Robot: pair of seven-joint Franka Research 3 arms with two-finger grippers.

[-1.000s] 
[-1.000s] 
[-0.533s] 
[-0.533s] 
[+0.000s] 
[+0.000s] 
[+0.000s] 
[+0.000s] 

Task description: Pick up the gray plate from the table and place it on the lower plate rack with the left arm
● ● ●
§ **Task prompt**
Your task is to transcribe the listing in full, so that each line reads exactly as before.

§ **Task response**
Robot: pair of seven-joint Franka Research 3 arms with two-finger grippers.

[-1.000s] 
[-1.000s] 
[-0.533s] 
[-0.533s] 
[+0.000s] 
[+0.000s] 
[+0.000s] 
[+0.000s] 

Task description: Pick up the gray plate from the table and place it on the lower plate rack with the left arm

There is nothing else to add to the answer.